▶ **About this exercise**
Please count how many lines below contain the word "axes" and reply with only that number.

▶ **Supplied information**
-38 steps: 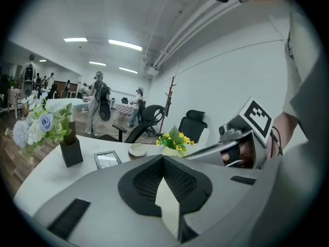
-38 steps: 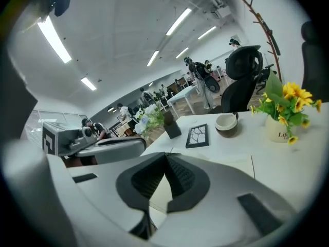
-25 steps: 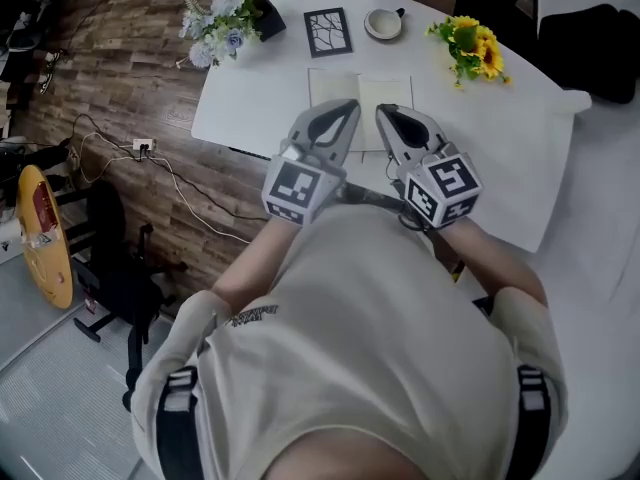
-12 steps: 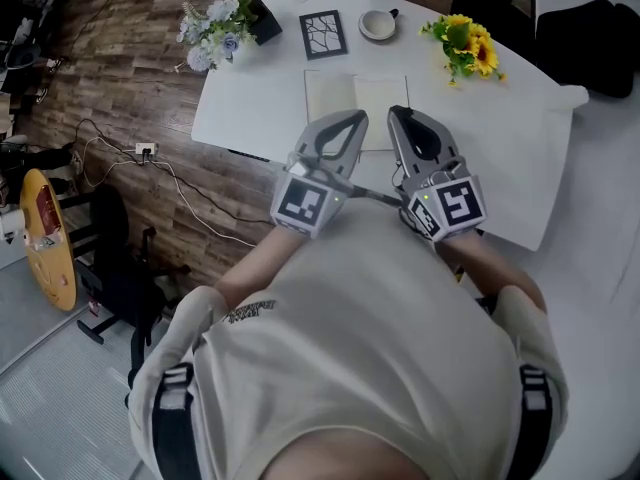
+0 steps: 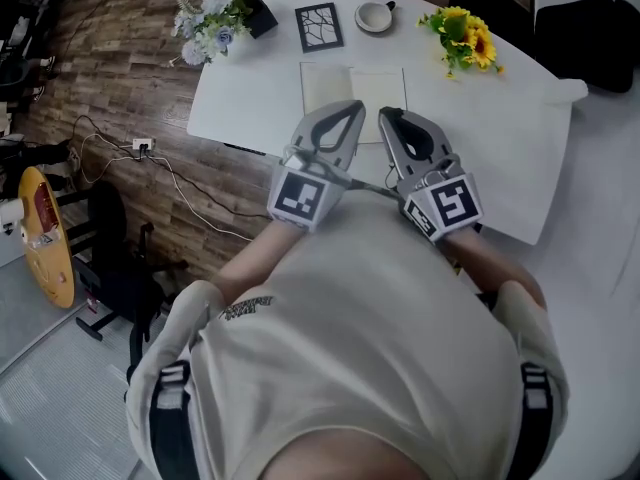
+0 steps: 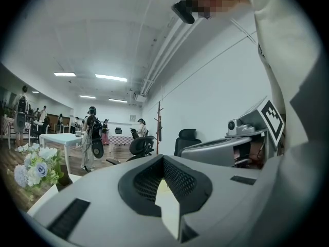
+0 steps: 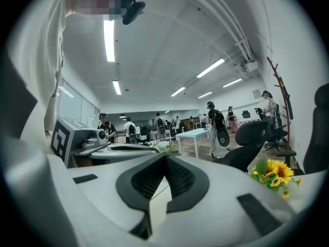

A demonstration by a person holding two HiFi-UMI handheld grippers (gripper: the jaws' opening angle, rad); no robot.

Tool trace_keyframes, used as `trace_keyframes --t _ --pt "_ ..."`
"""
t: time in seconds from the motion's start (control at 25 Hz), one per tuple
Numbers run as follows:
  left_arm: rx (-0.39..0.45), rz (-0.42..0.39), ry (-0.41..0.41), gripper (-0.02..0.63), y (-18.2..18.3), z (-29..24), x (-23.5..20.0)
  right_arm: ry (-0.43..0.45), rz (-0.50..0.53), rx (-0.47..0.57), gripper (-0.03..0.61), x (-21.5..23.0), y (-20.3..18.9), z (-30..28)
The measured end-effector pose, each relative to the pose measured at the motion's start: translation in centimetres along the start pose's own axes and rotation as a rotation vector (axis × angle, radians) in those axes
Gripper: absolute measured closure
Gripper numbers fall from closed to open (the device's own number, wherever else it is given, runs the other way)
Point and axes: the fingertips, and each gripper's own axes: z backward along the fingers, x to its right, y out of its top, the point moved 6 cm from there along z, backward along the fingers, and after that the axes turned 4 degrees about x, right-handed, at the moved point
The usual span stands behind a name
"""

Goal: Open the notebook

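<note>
The notebook [image 5: 352, 90] lies open on the white table [image 5: 250, 103], its two pale pages flat. I hold both grippers close in front of my chest, above the table's near edge and short of the notebook. My left gripper [image 5: 352, 108] has its jaws together with nothing in them, and my right gripper [image 5: 387, 116] is likewise shut and empty. In the left gripper view the left gripper [image 6: 163, 159] points level across the room. The right gripper [image 7: 165, 159] does the same in the right gripper view. Neither touches the notebook.
Behind the notebook stand white-blue flowers [image 5: 207, 23], a framed black-and-white pattern [image 5: 322, 26], a cup on a saucer [image 5: 376, 15] and sunflowers [image 5: 466, 36]. A black office chair [image 5: 120, 258] and cables lie on the wooden floor at left. Several people stand far off in the room.
Both grippers have risen a little in front of my chest, still shut. The notebook lies open as before.
</note>
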Motion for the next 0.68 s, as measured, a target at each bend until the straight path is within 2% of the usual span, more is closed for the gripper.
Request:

▶ **Expected output**
2